Launching the decoder node using ros2 launch isaac_ros_h264_decoder isaac_ros_h264_decoder_rosbag.launch.py, produces the below error message:

x86_64 Platform:

[component_container_mt-2] 2023-04-04 22:19:02.609 WARN  /workspaces/isaac_ros-dev/ros_ws/src/isaac_ros_compression/isaac_ros_h264_decoder/gxf/codec/components/decoder.cpp@310: Decoder output is empty, current frame will be dropped

Jetson Platform:

[component_container_mt-2] 2023-04-04 06:39:57.766 WARN  gxf/std/greedy_scheduler.cpp@235: Error while executing entity 20 named 'KIWPUYFVJT_decoder_response': GXF_FAILURE
[component_container_mt-2] [ERROR] (/usr/src/jetson_multimedia_api/samples/common/classes/NvV4l2ElementPlane.cpp:178) <dec0> Capture Plane:Error while DQing buffer: Invalid argument
[component_container_mt-2] 2023-04-04 06:39:57.766 ERROR /workspaces/isaac_ros-dev/ros_ws/src/isaac_ros_compression/isaac_ros_h264_decoder/gxf/codec/components/decoder_request.cpp@530: Failed to dequeue buffer from capture plane
[component_container_mt-2] 2023-04-04 06:39:57.766 ERROR gxf/std/entity_executor.cpp@509: Failed to tick codelet  in entity: KIWPUYFVJT_decoder_response code: GXF_FAILURE
[component_container_mt-2] 2023-04-04 06:39:57.766 ERROR gxf/std/entity_executor.cpp@203: Entity with eid 35 not found!

Solution#

You may see these errors when decoder receives P-frames first.
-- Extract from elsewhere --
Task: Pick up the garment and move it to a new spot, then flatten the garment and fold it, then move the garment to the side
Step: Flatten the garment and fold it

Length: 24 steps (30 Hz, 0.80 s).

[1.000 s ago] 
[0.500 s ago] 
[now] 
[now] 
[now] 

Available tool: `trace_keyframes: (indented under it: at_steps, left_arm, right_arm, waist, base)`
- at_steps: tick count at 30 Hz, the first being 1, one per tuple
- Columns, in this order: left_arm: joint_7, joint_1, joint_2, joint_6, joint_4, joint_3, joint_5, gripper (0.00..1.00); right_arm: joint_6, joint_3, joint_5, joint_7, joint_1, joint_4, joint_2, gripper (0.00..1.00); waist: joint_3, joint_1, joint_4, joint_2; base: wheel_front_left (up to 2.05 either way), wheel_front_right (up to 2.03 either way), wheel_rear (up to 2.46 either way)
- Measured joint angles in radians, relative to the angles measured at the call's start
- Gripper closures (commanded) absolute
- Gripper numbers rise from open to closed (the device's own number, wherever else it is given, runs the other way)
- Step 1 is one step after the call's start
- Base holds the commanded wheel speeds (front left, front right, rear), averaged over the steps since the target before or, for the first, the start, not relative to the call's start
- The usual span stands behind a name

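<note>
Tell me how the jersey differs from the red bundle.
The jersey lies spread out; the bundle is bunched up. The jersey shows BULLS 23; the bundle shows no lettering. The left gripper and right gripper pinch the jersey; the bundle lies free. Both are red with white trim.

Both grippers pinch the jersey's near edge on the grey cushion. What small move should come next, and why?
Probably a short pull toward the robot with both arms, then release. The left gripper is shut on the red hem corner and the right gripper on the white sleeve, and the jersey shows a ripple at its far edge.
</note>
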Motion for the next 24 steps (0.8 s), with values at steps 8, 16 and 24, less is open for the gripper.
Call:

Decoder can not decode P-frames until it has received the first I-frame. You can start the decoder before playing the rosbag to avoid these errors.

API#

Usage#

ros2 launch isaac_ros_h264_decoder isaac_ros_h264_decoder.launch.py

ROS Parameters#

ROS Topics Subscribed#

ROS Topic

Interface

Description

image_compressed

sensor_msgs/CompressedImage

The H.264 compressed image

ROS Topics Published#

ROS Topic

Interface

Description

image_uncompressed

sensor_msgs/Image

The uncompressed image with RGB8 encoding.

Output Interpretations#

  1. The isaac_ros_h264_decoder package outputs an uncompressed image with the same resolution as the original image. The output image will be in RGB8 format.